**Instructions for the task**
All pictures are to be excluded when the data below is output verbatim.
------------------------------------------------------------------------
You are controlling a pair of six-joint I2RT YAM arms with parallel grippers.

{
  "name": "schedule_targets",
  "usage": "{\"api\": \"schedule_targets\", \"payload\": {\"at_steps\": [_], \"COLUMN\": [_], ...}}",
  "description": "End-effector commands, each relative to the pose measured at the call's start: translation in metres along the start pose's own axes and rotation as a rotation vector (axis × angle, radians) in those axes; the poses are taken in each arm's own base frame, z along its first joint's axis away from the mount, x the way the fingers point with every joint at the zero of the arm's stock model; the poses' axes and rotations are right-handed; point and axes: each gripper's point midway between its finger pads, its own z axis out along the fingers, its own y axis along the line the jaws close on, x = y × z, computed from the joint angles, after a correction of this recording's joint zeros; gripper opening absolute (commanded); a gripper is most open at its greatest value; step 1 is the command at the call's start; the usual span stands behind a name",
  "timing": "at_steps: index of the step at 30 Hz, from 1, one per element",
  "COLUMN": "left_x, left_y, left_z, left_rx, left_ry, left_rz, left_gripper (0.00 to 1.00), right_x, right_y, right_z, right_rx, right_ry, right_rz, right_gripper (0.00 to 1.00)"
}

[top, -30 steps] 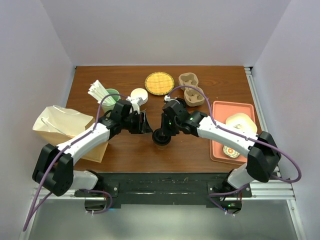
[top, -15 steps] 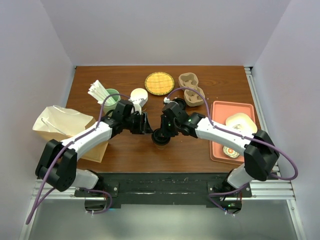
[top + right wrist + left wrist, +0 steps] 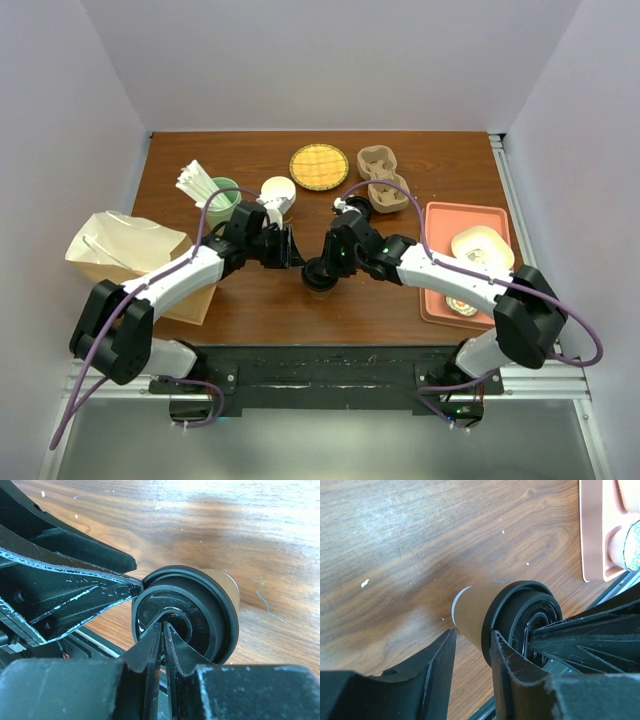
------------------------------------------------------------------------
**Output of the exercise**
You are controlling a pair of six-joint I2RT YAM arms with parallel grippers.

{
  "name": "schedule_targets",
  "usage": "{\"api\": \"schedule_targets\", \"payload\": {\"at_steps\": [_], \"COLUMN\": [_], ...}}",
  "description": "End-effector commands, each relative to the pose measured at the call's start: translation in metres along the start pose's own axes and rotation as a rotation vector (axis × angle, radians) in those axes; the poses are taken in each arm's own base frame, z along its first joint's axis away from the mount, x the way the fingers point with every joint at the zero of the arm's stock model; the poses' axes and rotations are right-handed; point and axes: each gripper's point midway between its finger pads, its own z axis out along the fingers, its own y axis along the line the jaws close on, x = y × z, computed from the joint angles, after a correction of this recording's joint zeros; gripper opening absolute (commanded); a gripper is most open at its greatest value; step 1 is the command at the call's start; the usual span stands behind a name",
  "timing": "at_steps: index of the step at 30 Hz, from 1, one per element",
  "COLUMN": "left_x, left_y, left_z, left_rx, left_ry, left_rz, left_gripper (0.00 to 1.00), right_x, right_y, right_z, right_rx, right_ry, right_rz, right_gripper (0.00 to 1.00)"
}

[top, -30 steps] 
[top, -15 steps] 
[top + right wrist + left wrist, +0 steps] 

Work on this exercise is done.